### DATA BLOCK

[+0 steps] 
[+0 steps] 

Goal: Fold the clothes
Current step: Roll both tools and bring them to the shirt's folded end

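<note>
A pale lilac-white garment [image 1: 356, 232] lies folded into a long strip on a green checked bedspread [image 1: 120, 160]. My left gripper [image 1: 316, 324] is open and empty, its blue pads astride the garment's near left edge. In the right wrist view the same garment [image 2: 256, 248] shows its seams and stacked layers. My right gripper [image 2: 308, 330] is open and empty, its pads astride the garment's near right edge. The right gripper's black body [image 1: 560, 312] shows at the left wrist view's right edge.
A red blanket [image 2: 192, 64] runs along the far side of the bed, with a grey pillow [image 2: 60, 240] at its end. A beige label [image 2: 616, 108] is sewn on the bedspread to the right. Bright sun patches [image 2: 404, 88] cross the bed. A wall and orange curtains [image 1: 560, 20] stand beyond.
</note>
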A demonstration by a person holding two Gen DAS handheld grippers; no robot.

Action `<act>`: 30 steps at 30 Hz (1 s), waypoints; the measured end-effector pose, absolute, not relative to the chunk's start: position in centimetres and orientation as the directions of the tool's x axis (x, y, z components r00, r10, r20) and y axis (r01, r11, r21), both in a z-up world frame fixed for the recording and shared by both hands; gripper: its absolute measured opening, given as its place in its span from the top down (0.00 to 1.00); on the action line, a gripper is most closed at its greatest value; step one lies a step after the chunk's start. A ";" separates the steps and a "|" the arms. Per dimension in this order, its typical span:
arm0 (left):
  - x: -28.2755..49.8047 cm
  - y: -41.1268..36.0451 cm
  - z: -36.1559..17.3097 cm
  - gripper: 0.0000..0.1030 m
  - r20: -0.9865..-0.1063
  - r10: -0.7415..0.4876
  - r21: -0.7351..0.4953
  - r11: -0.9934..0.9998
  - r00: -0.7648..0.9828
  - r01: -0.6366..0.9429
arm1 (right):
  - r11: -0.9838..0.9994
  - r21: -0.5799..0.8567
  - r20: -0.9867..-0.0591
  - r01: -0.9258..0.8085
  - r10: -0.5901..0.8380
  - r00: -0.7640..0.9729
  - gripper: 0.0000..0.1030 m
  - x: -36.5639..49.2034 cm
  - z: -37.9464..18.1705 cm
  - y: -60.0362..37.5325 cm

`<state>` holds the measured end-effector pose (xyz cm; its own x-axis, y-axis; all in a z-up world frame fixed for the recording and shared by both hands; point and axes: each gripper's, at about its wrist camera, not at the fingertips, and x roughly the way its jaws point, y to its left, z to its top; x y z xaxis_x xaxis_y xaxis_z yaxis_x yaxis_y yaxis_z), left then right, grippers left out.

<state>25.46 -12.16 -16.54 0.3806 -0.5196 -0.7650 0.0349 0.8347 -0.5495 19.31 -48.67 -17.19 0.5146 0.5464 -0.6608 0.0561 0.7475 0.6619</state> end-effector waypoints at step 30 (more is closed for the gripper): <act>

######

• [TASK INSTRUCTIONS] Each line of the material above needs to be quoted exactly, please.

• [FINISHED EXERCISE]
[+0 steps] 
[+0 steps] 

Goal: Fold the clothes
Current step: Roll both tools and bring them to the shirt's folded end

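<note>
A pale lilac-white garment [image 1: 356, 232] lies folded into a long strip on a green checked bedspread [image 1: 120, 160]. My left gripper [image 1: 316, 324] is open and empty, its blue pads astride the garment's near left edge. In the right wrist view the same garment [image 2: 256, 248] shows its seams and stacked layers. My right gripper [image 2: 308, 330] is open and empty, its pads astride the garment's near right edge. The right gripper's black body [image 1: 560, 312] shows at the left wrist view's right edge.
A red blanket [image 2: 192, 64] runs along the far side of the bed, with a grey pillow [image 2: 60, 240] at its end. A beige label [image 2: 616, 108] is sewn on the bedspread to the right. Bright sun patches [image 2: 404, 88] cross the bed. A wall and orange curtains [image 1: 560, 20] stand beyond.
</note>
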A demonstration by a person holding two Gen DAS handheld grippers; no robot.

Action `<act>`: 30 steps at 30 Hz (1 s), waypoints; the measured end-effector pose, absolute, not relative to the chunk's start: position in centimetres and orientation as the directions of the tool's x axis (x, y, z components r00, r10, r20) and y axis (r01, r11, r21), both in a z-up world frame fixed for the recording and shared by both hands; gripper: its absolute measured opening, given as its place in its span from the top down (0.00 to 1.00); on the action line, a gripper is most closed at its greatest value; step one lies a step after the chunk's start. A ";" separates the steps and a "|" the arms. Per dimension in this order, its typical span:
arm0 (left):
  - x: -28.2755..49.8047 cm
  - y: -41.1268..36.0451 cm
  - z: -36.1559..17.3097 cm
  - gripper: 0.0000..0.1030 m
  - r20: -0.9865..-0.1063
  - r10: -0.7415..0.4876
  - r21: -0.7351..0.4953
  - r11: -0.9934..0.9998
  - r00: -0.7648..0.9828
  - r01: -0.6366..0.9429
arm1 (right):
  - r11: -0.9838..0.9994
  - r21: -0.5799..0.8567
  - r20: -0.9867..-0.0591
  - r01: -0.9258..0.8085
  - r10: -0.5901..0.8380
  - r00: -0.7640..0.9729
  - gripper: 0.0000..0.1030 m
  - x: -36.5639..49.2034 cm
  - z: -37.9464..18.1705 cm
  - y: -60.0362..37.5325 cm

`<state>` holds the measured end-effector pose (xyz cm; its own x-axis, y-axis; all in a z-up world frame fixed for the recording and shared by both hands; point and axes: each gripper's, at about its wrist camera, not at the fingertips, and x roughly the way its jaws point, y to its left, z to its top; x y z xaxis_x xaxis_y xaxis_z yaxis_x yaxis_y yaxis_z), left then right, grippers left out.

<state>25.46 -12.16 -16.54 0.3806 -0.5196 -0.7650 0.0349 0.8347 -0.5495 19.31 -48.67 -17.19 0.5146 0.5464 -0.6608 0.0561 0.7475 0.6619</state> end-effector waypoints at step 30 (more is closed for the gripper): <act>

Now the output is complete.